Your instructions
Please write out every line of the material exactly.

Dataset excerpt
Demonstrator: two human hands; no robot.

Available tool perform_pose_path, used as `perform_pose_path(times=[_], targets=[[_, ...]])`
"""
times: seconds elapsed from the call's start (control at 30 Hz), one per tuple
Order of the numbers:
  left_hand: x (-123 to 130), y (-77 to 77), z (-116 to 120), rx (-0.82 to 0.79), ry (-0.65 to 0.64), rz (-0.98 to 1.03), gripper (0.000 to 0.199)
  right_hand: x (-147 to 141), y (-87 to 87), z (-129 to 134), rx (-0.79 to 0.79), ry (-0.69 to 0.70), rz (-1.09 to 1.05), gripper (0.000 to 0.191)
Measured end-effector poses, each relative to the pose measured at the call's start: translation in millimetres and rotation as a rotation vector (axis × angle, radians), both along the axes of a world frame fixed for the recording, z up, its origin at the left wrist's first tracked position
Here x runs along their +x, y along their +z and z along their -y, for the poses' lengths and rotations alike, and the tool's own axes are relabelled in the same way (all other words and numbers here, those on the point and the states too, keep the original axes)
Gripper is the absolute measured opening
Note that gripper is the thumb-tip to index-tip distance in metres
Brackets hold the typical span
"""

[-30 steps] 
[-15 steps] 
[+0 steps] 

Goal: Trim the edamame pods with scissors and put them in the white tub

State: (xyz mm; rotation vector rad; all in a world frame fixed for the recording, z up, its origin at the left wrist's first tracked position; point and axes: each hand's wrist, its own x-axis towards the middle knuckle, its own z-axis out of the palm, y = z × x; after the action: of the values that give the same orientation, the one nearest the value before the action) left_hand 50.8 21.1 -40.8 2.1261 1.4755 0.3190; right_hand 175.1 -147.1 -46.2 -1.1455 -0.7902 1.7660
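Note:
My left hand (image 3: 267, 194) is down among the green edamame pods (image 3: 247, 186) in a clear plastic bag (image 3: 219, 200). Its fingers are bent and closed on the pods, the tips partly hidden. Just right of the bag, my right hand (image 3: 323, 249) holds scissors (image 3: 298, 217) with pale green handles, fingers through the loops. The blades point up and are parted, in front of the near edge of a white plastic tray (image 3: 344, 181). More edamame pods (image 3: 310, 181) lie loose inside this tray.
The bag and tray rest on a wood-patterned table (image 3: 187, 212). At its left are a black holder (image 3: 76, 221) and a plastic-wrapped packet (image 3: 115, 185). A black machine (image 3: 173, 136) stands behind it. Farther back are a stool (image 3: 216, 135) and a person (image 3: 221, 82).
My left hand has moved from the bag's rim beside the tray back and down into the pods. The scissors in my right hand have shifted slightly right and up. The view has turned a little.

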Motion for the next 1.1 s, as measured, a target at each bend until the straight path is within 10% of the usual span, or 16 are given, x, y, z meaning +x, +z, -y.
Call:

Answer space
Demonstrator: two human hands; no robot.

Available tool perform_pose_path, used as `perform_pose_path(times=[_], targets=[[_, ...]])`
"""
times: seconds elapsed from the call's start (control at 30 Hz), one per tuple
Order of the numbers:
  left_hand: x (-123 to 130), y (-77 to 77), z (-116 to 120), rx (-0.82 to 0.79), ry (-0.65 to 0.64), rz (-0.98 to 1.03), gripper (0.000 to 0.199)
  right_hand: x (-147 to 141), y (-87 to 87), z (-129 to 134), rx (-0.79 to 0.79), ry (-0.69 to 0.70), rz (-1.09 to 1.05), gripper (0.000 to 0.191)
Measured end-effector poses, each relative to the pose measured at the call's start: translation in millimetres and rotation as a rotation vector (axis × angle, radians), both along the axes of a world frame fixed for the recording, z up, its origin at the left wrist's first tracked position
Here x runs along their +x, y along their +z and z along their -y, for the poses' lengths and rotations alike, and the tool's own axes are relabelled in the same way (all other words and numbers here, those on the point and the states too, keep the original axes)
Gripper is the absolute measured opening
Note that gripper is the thumb-tip to index-tip distance in metres
Brackets hold the typical span
"""

[-30 steps] 
[-15 steps] 
[+0 steps] 

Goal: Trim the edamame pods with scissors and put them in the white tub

State: (xyz mm; rotation vector rad; all in a world frame fixed for the recording, z up, its origin at the left wrist's first tracked position; point and axes: each hand's wrist, its own x-axis towards the middle knuckle, its own z-axis out of the palm, y = z × x; after the action: of the values that give the same orientation, the one nearest the value before the action) left_hand 50.8 21.1 -40.8 2.1261 1.4755 0.3190; right_hand 175.1 -147.1 -46.2 -1.1455 -0.7902 1.7660
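Note:
My left hand (image 3: 267, 194) is down among the green edamame pods (image 3: 247, 186) in a clear plastic bag (image 3: 219, 200). Its fingers are bent and closed on the pods, the tips partly hidden. Just right of the bag, my right hand (image 3: 323, 249) holds scissors (image 3: 298, 217) with pale green handles, fingers through the loops. The blades point up and are parted, in front of the near edge of a white plastic tray (image 3: 344, 181). More edamame pods (image 3: 310, 181) lie loose inside this tray.
The bag and tray rest on a wood-patterned table (image 3: 187, 212). At its left are a black holder (image 3: 76, 221) and a plastic-wrapped packet (image 3: 115, 185). A black machine (image 3: 173, 136) stands behind it. Farther back are a stool (image 3: 216, 135) and a person (image 3: 221, 82).
My left hand has moved from the bag's rim beside the tray back and down into the pods. The scissors in my right hand have shifted slightly right and up. The view has turned a little.
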
Motion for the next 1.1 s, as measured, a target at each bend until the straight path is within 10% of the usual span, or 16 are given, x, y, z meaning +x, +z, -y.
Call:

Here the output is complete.